Conceptual Photography

My contributions to the Australian Photographic Society pages in Australian Photography magazine are now only twice a year. My latest piece appears in the April 2019 issue under the title A New Concept.EPSON MFP image

 

 

Here it is as submitted:

During the Australian Photographic Society’s annual convention in 2018, there were some speakers who discussed conceptual photography. Marian Drew, one of Australia’s most influential and significant photo-media artists, gave a presentation. And there was a panel (Phillipa Frederiksen, Julie Powell and Lisa Kurtz) discussion about conceptual art – with Greg Mc Millan as Moderator.

The panel discussion elicited considerable discussion revealing a lot of interest in conceptual photography. When the new Management Committee of the Society met for the first time following the AGM, it resolved to establish this new initiative and charged me with the responsibility of managing it.

So, what is Conceptual Photography? Some readers may not be certain. If so, like me, they might find the material at these Website pages helpful:

https://www.lightstalking.com/how-to-shoot-conceptual-photography/

https://en.wikipedia.org/wiki/Conceptual_photography

https://www.tate.org.uk/art/art-terms/c/conceptual-photography

The image illustrating this article is, in my view, conceptual. Let me attempt to justify that claim. There is an organisation based in Melbourne that has embarked on an ongoing project called ‘Unit of Measure’. For their initial project, participants measured parts of the built environment in Collingwood using something other than the usual units of measure, such as feet and metres. Instead they used standard-sized basketballs as their unusual unit of measure, and took photographs showing, e.g., how many such basketballs fitted into a door opening.

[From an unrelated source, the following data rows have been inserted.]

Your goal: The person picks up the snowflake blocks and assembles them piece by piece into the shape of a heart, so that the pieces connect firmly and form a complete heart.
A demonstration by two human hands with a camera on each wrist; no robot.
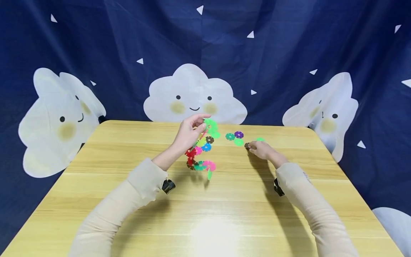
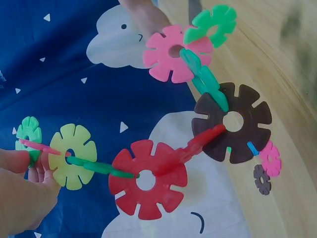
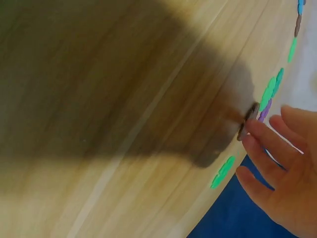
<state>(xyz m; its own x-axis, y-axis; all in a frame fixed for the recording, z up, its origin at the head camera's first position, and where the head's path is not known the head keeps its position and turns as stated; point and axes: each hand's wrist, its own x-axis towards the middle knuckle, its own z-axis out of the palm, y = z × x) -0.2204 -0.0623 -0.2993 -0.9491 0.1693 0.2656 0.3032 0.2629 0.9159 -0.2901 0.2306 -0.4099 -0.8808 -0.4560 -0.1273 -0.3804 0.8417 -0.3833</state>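
Note:
My left hand is raised above the table and pinches the upper end of a chain of interlocking plastic snowflake discs. Thumb and fingers meet at a green disc there. Yellow, red, dark brown, teal and pink discs follow along the curve, slotted crosswise, down to a green disc at the other end. Farther right, my right hand touches a loose brown disc at the tabletop with its fingertips. Its fingers are extended, and the thumb stands apart from that disc in the right wrist view.
Loose teal, purple and green discs lie between the hands. Another green disc is beyond my right hand. Brown and blue discs lie behind the chain. A blue cloud-patterned curtain hangs behind the table.

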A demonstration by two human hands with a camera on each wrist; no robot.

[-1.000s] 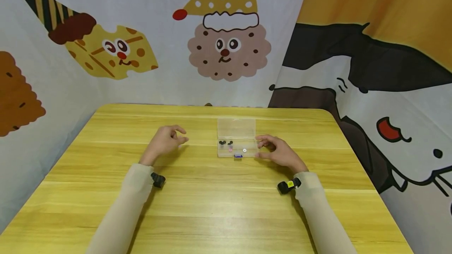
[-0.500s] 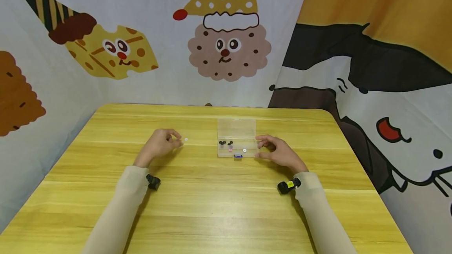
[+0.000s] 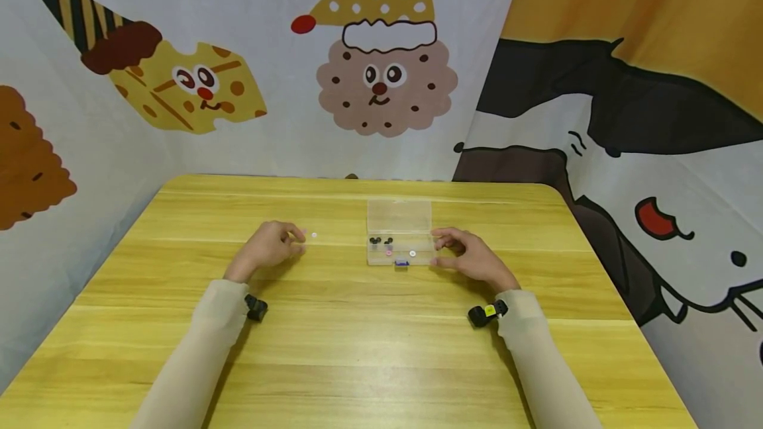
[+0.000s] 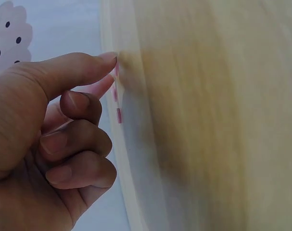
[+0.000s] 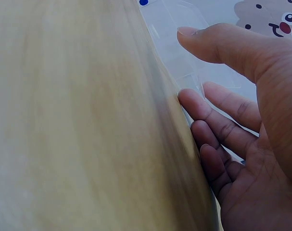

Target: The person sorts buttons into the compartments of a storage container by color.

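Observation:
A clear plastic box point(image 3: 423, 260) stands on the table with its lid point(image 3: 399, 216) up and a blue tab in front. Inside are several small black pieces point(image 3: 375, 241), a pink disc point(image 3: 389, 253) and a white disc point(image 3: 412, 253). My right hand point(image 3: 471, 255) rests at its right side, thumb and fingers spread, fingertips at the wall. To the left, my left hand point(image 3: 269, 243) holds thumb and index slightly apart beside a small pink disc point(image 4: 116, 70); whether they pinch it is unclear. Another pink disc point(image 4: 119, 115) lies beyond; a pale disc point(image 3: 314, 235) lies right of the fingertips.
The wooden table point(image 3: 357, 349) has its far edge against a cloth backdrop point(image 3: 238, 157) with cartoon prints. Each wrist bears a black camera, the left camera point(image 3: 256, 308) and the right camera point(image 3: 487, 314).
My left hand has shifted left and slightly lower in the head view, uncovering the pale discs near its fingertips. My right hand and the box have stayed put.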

When some of that project’s people came to my home city to conduct a Unit of Measure Photowalk, I enrolled and found myself measuring parts of the urban environment using Coca Cola cans. So, the concept was to use those cans as a different unit of measure and find things in the urban environment that we explored which were exactly so many Coca Cola can diameters wide or exactly so many Coca Cola can lengths high and so on. The concept was to measure the urban environment using something different to the normal as our Units of Measure. And, of course, to create images of what we did. Conceptual photography? You be the judge.

New Acton UoM 0058 Cropped

Just under four months after I was given the challenge, the Society announced what it considers to be a stunning new initiative – a very special new photographic Prize, unlike any previously seen in Australia, providing the opportunity for Conceptual photographers to be recognised as the best in Australia – and to win significant prize money. You may have seen an ad about it in the March issue of this magazine. Have you entered yet?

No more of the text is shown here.